Python Pandas Data Structure The Pandas provides two data structures for processing the data, i.e., Series and DataFrame, which are discussed below:
What is Series ? Series is a one-dimensional Structure storing homogeneous ( Same data type ) MUTABLE (which can be modified ) date or Pandas Series is a one-dimensional labeled array capable of holding data of any type (integer, string, float, python objects, etc.).
Example:
import pandas as pd
series1 = pd.Series([10,20,30]) #create a Series
print(series1) #Display the series
Pandas Series can be created from the lists, dictionary, and from a scalar value etc. Series can be created in different ways, here are some ways by which we create a series:
Creating a Empty Series :
import pandas as pd
ser = pd.Series()
print(ser)
Creating a series from Lists:
In order to create a series from list, we have to first create a list after that we can create a series from list.
import pandas as pd
# a simple list
list = ['g', 'e', 'e', 'k', 's']
# create series form a list
ser = pd.Series(list)
print(ser)
Creating a series from Dictionary: In order to create a series from the dictionary, we have to first create a dictionary after that we can make a series using dictionary. Dictionary keys are used to construct indexes of Series.
import pandas as pd
dict = {'Pandas': 10,
'Series': 20,
'DataFrame': 30}
ser = pd.Series(dict)
print(ser)
Creating a series from Scalar value: In order to create a series from scalar value, an index must be provided. The scalar value will be repeated to match the length of the index.
import pandas as pd
import numpy as np
# giving a scalar value with index
ser = pd.Series(10, index=[0, 1, 2, 3, 4, 5])
print(ser)
Creating a Series using range function:
Series object attributes
The Series attribute is defined as any information related to the Series object such as size, datatype. etc. Below are some of the attributes that you can use to get the information about the Series object:
import pandas as pd
import numpy as np
# giving a scalar value with index
ser = pd.Series(range(1,12,2), index=[0, 1, 2, 3, 4, 5])

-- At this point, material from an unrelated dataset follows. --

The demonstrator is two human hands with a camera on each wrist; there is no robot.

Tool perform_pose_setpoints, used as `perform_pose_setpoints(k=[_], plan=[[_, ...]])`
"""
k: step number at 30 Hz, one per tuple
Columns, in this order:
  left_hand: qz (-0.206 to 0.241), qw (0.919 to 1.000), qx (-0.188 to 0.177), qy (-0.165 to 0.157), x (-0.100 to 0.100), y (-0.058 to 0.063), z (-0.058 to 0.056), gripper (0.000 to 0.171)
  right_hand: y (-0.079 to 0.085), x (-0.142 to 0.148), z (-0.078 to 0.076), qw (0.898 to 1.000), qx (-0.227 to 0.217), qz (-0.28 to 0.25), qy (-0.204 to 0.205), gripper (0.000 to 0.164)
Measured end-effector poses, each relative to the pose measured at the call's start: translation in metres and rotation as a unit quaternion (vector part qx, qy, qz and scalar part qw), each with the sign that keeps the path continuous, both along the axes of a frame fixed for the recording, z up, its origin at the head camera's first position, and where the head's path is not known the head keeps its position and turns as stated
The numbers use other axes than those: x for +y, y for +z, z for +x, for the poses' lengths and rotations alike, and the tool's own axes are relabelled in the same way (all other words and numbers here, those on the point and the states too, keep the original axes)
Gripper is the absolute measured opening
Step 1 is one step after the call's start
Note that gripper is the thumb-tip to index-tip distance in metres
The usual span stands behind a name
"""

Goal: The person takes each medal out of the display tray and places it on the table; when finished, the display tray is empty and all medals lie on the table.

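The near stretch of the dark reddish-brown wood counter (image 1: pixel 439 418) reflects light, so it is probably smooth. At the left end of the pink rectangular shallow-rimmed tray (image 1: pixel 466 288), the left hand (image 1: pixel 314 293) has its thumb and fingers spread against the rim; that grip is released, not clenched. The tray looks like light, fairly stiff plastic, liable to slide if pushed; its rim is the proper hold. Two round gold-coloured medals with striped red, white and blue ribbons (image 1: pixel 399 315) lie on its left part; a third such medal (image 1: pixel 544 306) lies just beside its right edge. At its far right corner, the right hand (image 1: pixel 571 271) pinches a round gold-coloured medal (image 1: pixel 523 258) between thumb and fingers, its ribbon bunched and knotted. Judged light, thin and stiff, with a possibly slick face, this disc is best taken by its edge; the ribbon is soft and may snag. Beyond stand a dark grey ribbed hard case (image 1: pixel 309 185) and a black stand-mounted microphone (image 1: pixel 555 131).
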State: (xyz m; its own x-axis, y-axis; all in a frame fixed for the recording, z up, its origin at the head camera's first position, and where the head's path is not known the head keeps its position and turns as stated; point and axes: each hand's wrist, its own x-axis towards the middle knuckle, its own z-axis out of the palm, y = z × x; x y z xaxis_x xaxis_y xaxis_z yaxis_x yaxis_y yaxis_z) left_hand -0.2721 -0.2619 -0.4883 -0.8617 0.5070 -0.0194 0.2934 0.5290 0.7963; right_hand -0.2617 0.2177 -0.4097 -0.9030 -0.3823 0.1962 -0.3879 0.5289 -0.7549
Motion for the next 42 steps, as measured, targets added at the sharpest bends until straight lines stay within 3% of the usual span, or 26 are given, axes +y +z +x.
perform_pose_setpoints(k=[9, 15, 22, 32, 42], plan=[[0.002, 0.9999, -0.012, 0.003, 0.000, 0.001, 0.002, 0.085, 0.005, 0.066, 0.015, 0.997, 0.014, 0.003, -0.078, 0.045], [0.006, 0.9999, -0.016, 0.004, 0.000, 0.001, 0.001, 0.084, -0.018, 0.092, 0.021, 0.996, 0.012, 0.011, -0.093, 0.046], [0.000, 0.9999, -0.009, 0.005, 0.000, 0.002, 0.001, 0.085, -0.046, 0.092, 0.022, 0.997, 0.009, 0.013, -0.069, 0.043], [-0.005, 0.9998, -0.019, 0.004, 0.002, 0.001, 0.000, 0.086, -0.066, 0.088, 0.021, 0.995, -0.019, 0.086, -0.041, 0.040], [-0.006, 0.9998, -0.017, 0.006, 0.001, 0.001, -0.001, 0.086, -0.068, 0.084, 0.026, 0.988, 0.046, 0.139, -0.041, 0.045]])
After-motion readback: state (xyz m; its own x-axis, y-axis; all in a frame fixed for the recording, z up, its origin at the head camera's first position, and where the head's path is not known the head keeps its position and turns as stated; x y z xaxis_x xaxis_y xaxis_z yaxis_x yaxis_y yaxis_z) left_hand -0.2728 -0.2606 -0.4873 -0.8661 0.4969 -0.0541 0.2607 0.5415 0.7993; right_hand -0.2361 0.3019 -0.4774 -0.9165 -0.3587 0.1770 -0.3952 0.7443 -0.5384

print("Series index",ser.index)
print("Series Values",ser.values)
print("Series Size",ser.size)
print("Series Has nan values",ser.hasnans)
import pandas as pd
import numpy as np
# giving a scalar value with index
ser = pd.Series(range(1,12,2), index=[0, 1, 2, 3, 4, 5])
print("Series Has nan ndim",ser.ndim)
print("Series Has nan empty",ser.empty)
print("Series Has nan data type",ser.dtype)
print("Series Has nan nbytes (8*size)",ser.nbytes)
In this section we are going to discuss some of the methods that are available to fetch elements for Pandas Series.
head()
tail()
count()
The Series.head(n) function in a series fetches first “n” elements from a pandas object. By default, it gives us the top 5 rows of data in the Series if no value for “n” is specified. On the contrary, the Series.tail(n) function displays the last 5 elements by default. However, we can pass the number as a parameter for the number of values to be pulled out from the Series and Pandas shall print out the specified number of rows.
The syntax is:
<series-object>.head(n) and
<series-object>.tail(n)
<series-object>.count()
import pandas as pd
import numpy as np
# giving a scalar value with index
ser = pd.Series(range(1,12,2), index=[0, 1, 2, 3, 4, 5])
print("count the Series\n",ser.count())
print("\nhead()\n",ser.head())
print("\nhead(2)\n",ser.head(2))
print("\n head(1)\n",ser.head(1))
import pandas as pd
import numpy as np
# giving a scalar value with index
ser = pd.Series(range(1,12,2), index=[0, 1, 2, 3, 4, 5])
print("\n tail() \n",ser.tail())
print("\n tail(2) \n",ser.tail(2))
print("\n tail(1)\n",ser.tail(1))
Accessing Elements of a Series
Indexing Indexing in Series is similar to that for NumPy arrays, and is used to access elements in a series. Indexes are of two types: positional index and labelled index. Positional index takes an integer value that corresponds to its position in the series starting from 0, whereas labelled index takes any user-defined label as index.
import pandas as pd
seriesNum = pd.Series([10,20,30,50,70,45,])
print(seriesNum[4])
When labels are specified, we can use labels as indices while selecting values from a Series, as shown below. Here, the value 3 is displayed for the labelled index Mar.
import pandas as pd
seriesMnths = pd.Series([2,3,4],index=["Feb","Mar","Apr"])
print(seriesMnths["Mar"])
We can also access an element of the series using the positional index:
import pandas as pd
seriesMnths = pd.Series([2,3,4],index=["Feb","Mar","Apr"])
print(seriesMnths[0])
More than one element of a series can be accessed using a list of positional integers or a list of index labels as shown in the following examples:
import pandas as pd
seriesMnths = pd.Series([2,3,4],index=["Feb","Mar","Apr"])
print(seriesMnths[[0,2]])
import pandas as pd
seriesMnths = pd.Series([2,3,4],index=["Feb","Mar","Apr"])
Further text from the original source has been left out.